PRATO. La risposta alla deriva, al nichilismo, a questa corsa supersonica verso il nulla, forse, è molto più semplice di quello che si creda, o che ci convenga credere, quasi banale. Perché la Rivoluzione – ed è quello di cui abbiamo indistintamente bisogno tutti – ha una formula alla portata di chiunque, di tutti quelli che decidono, scientemente, di fare qualche passo indietro e fermarsi: a guardare, ad ascoltare e a pensare. Non è di un incontro insurrezionalista che vi stiamo parlando, o forse molto peggio, ma del nuovo saggio poetico della Compagnia Scimone/Sframeli, che ha debuttato al Fabbricone di Prato (si replica fino a domenica 11 dicembre) con il loro Fratellina (prodotto dal Metastasio, in prima nazionale), una preghiera asessuata che potrebbe salvarci, forse, prima che il vortice del nulla risucchi tutti e tutto. Due letti a castello, che sono postazioni di prigionia, gabbie, dai quali nessuno degli occupanti scenderà mai, se non per rifugiarsi, epilogo di speranza, nell’atollo della rinascita, separati dalla platea e dal mondo da delle veneziane, che vengono riavvolte al suono della sveglia, dopo un lungo ticchettio al buio che precede l’inizio della rappresentazione.
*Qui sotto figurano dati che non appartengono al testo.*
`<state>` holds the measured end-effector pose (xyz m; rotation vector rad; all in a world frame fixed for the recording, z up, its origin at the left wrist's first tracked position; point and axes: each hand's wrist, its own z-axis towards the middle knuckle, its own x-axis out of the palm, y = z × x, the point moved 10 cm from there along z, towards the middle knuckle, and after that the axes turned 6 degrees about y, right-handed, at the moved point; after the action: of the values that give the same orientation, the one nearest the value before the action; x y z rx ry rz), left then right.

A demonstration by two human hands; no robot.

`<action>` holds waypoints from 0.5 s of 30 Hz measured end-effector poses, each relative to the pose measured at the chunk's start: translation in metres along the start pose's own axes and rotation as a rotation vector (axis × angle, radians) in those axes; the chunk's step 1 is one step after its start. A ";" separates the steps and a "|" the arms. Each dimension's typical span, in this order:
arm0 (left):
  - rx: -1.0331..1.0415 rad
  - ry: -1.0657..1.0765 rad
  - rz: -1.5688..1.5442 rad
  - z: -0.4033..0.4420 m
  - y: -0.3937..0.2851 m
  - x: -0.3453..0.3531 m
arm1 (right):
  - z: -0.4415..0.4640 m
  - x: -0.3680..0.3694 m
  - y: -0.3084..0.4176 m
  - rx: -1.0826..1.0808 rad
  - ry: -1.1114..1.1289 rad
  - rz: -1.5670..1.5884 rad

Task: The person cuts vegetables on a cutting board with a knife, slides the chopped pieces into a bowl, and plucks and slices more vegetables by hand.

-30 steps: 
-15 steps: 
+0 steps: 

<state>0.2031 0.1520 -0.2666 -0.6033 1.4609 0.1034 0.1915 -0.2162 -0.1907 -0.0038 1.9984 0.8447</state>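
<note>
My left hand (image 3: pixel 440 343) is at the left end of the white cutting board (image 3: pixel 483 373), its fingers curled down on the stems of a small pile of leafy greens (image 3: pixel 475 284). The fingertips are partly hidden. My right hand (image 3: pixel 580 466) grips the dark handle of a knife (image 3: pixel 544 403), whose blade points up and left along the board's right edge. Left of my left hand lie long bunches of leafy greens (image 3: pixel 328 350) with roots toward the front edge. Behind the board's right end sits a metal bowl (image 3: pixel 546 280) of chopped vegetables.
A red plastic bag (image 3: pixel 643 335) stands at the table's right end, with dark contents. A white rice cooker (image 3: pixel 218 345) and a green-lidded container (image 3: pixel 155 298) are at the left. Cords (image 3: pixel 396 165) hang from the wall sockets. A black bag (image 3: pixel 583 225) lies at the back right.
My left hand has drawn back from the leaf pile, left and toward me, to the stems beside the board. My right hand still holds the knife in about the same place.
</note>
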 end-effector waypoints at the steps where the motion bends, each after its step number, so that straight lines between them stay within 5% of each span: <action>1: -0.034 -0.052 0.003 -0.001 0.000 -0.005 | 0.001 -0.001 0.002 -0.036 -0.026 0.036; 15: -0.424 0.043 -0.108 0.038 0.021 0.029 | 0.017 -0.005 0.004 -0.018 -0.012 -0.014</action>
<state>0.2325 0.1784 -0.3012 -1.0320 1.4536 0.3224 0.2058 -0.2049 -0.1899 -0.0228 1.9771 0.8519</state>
Lo scandire del tempo è il sole e la luna che si susseguono l’uno all’altra e uno specchio, calato dall’alto, è la decisione che scatena l’incontrovertibile consapevolezza del totale abbrutimento umano, al quale occorre dare una risposta vera, efficace, dolorosa.

Nic (Spiro Scimone) e Nac (Francesco Sframeli), rispettivamente scrittore e regista, hanno abbandonato la scena esistenziale, decidendo di dare adito al sogno premonitore, quello di diventare poveracci davvero, portandosi dietro lo stretto indispensabile, compreso il portafogli, rigorosamente vuoto, rifugiandosi su un’isola deserta, o meglio, in un posto dimenticato da tutti. Tutti tutti no, però. Perché presa la consapevolezza che proprio da lì, entrambi, possano ricominciare a pensare di vivere, appaiono due fratelli, Gianluca Cesale e Giulia Weber. Sono i sopravvissuti all’implosione atomico/capitalista, lui porta ancora addosso i segni della società, un completo grigio gessato con cravatta, catapultati fuori e lontano dai giochi e dagl’intrecci di potere, dunque inutili, perché non più sfruttabili, entrambi alla ricerca di un congiunto: il marito di lei e il cognato di lui. La presa di coscienza è keatoniana; le conversazioni, paradossali, surreali, tragicomiche, rigorosamente intessute ognuno dalle proprie postazioni sui due letti a castello. Prima di decidere come ripartire verso il nuovo giorno, occorre ritrovare il cognato, deportato dalla propria abitazione rinchiuso all’interno dell’armadio da dove distribuiva abiti per gli altri. Un rapimento anomalo, senza richiesta di riscatto, con i familiari della vittima che hanno una sola possibilità: impossessarsi di nuovo dell’armadio, che si troverà in uno dei tanti mercatini dell’usato. Una volta comprato, sarà facile, perché i sequestratori, in segno di totale disprezzo, hanno lasciato agli scampati la chiave della serratura. Ma riaverlo non sarà facile, perché occorre comprarlo e visto che non è ancora stato finito di pagare, l’acquisto di un acquisto si fa troppo oneroso. C’è tempo di riflettere e visto e considerato che tutti e quattro i naufraghi hanno deciso di condividere quella rinascita, che poi è l’unica percorribile, ognuno di loro esprime un desiderio, che si risolve, per tutti, in uno slancio, indispensabile, di elementare tenerezza: il patto di sangue consiste in una semplice carezza, che non ha bisogno di soldi, abiti, sovrastrutture, accordi, sottoscrizioni, contratti; la soluzione è lì, alla portata di chiunque: è sufficiente accorgersene, volerlo.